What I didn’t know then was that adult life is actually a never-ending series of hills to climb. Adulthood isn’t about knowing everything but being nimble and flexible enough to master the new challenges that come every day.
2. I am mature and without much need to grow
I don’t want to hate on my 20 year old self. I was reasonably together, spunky, and willing to work hard. But I was so clueless.
In my early 20s, I was fired from my second job for boldly telling my boss I had too much respect for my clients to sell the ad agency’s work, because I thought the quality had gone downhill. I was so surprised when I got fired the next day. After that, I began to catch a clue that life is better when I am able to see things from other people’s perspectives.
3. It’s imperative to find your soulmate and get married early
Don’t tell anyone, but I spent my high school years wolfing down Harlequin romance novels. This gave me a slightly warped sense of relationships.

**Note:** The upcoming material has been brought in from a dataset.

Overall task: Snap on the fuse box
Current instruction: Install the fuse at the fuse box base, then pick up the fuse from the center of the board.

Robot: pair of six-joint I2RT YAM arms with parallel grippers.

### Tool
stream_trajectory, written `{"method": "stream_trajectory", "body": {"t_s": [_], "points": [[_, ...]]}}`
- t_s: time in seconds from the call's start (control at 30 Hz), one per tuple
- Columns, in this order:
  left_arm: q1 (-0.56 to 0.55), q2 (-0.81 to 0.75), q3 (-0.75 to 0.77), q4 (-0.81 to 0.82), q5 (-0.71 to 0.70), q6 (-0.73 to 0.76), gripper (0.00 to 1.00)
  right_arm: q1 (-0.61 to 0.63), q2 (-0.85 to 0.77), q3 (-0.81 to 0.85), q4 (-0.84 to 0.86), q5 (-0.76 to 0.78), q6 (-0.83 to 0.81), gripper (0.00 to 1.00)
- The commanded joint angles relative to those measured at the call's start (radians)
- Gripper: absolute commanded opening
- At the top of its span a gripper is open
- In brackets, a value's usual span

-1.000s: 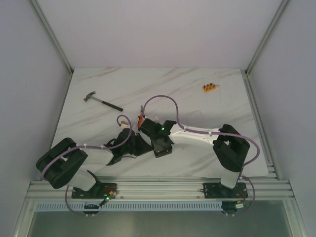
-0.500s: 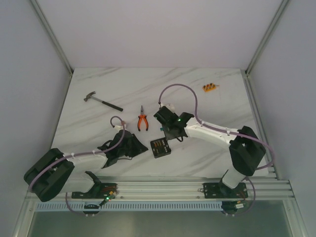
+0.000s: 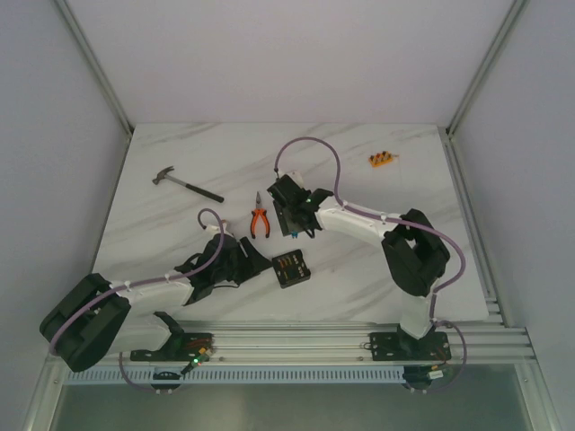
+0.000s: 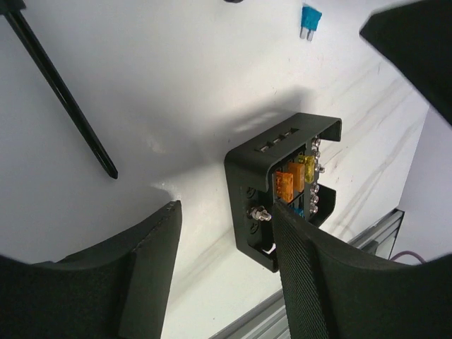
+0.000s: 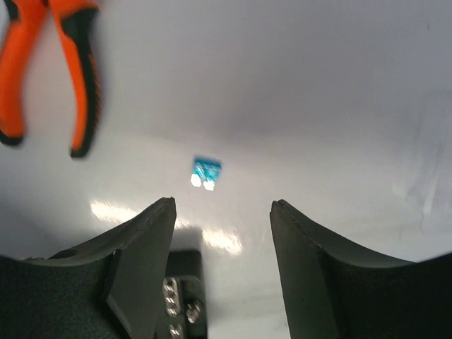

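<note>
From above, the fuse box [image 3: 291, 268] lies on the white surface [image 3: 422, 189] toward the near side, orange pliers [image 3: 260, 221] just beyond it. At the left wrist, the left fingers [image 4: 152, 272] stand spread and empty, the box close ahead with orange fuses showing. At the right wrist, the right fingers [image 5: 138, 265] are spread too, holding nothing, a small blue fuse [image 5: 205, 169] lying ahead.

The left arm [image 3: 153, 287] and right arm [image 3: 359, 224] angle inward, left gripper [image 4: 222, 212] and right gripper [image 5: 222, 205] pointing down, jaws spread, empty.

Black fuse box [image 3: 291, 268], orange pliers [image 3: 260, 221], white marbled table [image 3: 359, 171].
</note>
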Motion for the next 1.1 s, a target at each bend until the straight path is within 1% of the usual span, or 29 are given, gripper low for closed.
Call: {"method": "stream_trajectory", "body": {"t_s": [0.0, 0.27, 0.43, 0.7, 0.83, 0.97, 1.07], "points": [[0.021, 0.003, -0.001, -0.089, -0.023, 0.036, 0.66, -0.006, 0.106, 0.116, -0.029, 0.017, 0.041, 0.63], [0.038, -0.036, -0.013, -0.107, -0.031, 0.050, 0.79, -0.032, 0.165, 0.139, -0.037, -0.033, 0.098, 0.60], [0.041, -0.035, -0.012, -0.108, -0.035, 0.053, 0.87, -0.034, 0.200, 0.156, -0.035, -0.066, 0.100, 0.55], [0.043, -0.036, -0.009, -0.110, -0.033, 0.059, 0.96, -0.047, 0.230, 0.156, -0.034, -0.119, 0.111, 0.46], [0.043, -0.037, -0.009, -0.110, -0.034, 0.060, 1.00, -0.051, 0.235, 0.142, -0.034, -0.129, 0.118, 0.39], [0.044, -0.038, -0.008, -0.112, -0.031, 0.061, 1.00, -0.050, 0.233, 0.127, -0.032, -0.130, 0.126, 0.35], [0.044, -0.039, -0.008, -0.112, -0.032, 0.060, 1.00, -0.052, 0.231, 0.120, -0.031, -0.113, 0.129, 0.29]]}}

I assumed my first serious boyfriend would be my guy forever. We would get married and have kids early. I call this my “White Picket Fence” fantasy.
This plan hit a snag when our relationship ended when I was 20. It hit another snag a few years later, when I came out as a lesbian. No picket fence for me – same sex couples couldn’t even get married at that time.
Life, in its usual unpredictable way, came full circle. I did meet my soulmate (just not in my 20s), and I’m actually grateful my wife didn’t know me at 20. That girl was a jerk.
4. The best part of life is your 20s, and it’s all downhill after that
The hardest birthday of my life was the day I turned 30. I was not rich and famous and now I was too old to be a prodigy. I was crushed.
When I was 20, I assumed I would achieve amazing things at a young age. This seemed like a totally reasonable goal.
In the end, turning 30 was the best thing that happened to me. Each decade since my 20s has been better than the one before it. If I had a chance to go back and be 20 again, I wouldn’t do it.
5. My career was laid out in front of me
When I was seven, I decided I would be a writer. When I was 20, I was still sure I’d become a (famous) writer.
Except I didn’t. I applied to an ad agency hoping to write ad copy, but I got a job as an account rep instead. I thought I would write the Great American Novel in my free time, but I was too exhausted, when I wasn’t working the second job I took to pay my student loans.
My writing career, like much of the rest of my working life, has been a series of twists, turns, and opportunities that I couldn’t have anticipated. Sometimes, I still wonder what I’ll be when I grow up. I hope I figure it out before I retire.
6. Fame and acclaim are in my future
When I was about 10, I had the thought that I might grow up to be a mother and housewife, like my mother. I quickly dismissed this as impossible. I was definitely going to be rich and famous.
At age 20, I still clung to this belief. If I’m honest, many (ahem) years later, I continue to struggle with the feeling that I’m a failure at life because I’m not rich and famous. The problem with this goal is that, no matter what I do achieve, I hold it up against what I think I should be doing and come up short.
Someday, I’ll grow out of this, too.